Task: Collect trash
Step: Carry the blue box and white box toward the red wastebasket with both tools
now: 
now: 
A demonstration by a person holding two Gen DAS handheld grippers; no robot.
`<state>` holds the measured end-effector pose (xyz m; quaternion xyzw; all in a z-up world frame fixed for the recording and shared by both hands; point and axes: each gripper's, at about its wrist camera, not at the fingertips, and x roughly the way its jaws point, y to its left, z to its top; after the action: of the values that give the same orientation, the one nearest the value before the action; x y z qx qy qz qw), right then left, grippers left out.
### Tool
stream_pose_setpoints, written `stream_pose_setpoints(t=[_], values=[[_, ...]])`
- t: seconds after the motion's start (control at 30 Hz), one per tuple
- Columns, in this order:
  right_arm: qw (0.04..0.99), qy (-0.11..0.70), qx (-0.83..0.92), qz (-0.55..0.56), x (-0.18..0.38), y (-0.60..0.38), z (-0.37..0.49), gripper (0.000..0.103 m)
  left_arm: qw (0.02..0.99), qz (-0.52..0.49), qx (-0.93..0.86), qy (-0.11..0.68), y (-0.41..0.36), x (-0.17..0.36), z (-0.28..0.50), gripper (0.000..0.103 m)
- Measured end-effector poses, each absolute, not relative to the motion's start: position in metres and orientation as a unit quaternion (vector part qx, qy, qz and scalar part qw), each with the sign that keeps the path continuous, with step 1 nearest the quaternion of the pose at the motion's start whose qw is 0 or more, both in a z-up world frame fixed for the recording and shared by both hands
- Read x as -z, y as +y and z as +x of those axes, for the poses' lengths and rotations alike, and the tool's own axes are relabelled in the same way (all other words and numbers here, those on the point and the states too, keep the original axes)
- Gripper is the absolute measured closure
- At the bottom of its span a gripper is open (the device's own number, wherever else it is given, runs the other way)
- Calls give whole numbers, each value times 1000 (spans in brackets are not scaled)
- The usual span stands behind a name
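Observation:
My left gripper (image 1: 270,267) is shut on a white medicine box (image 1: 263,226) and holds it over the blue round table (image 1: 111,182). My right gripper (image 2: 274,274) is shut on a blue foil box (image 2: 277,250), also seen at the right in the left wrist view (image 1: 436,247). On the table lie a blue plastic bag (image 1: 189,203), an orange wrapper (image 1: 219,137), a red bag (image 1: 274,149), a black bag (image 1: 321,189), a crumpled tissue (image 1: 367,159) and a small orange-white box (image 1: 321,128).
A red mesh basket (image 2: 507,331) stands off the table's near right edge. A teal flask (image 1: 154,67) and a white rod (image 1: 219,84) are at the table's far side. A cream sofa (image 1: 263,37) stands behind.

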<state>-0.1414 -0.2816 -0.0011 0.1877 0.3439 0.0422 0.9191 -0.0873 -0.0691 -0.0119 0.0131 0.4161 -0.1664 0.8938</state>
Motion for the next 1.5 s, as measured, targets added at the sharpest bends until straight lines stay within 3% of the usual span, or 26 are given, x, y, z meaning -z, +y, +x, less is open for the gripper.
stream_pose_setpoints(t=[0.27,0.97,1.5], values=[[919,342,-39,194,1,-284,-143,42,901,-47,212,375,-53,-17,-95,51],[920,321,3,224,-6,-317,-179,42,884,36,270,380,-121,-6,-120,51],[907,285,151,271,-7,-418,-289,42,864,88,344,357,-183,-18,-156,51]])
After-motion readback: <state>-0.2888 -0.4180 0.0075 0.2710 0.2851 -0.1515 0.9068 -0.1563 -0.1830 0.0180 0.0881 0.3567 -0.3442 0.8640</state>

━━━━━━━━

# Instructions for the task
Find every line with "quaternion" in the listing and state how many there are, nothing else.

# Solution to this task
2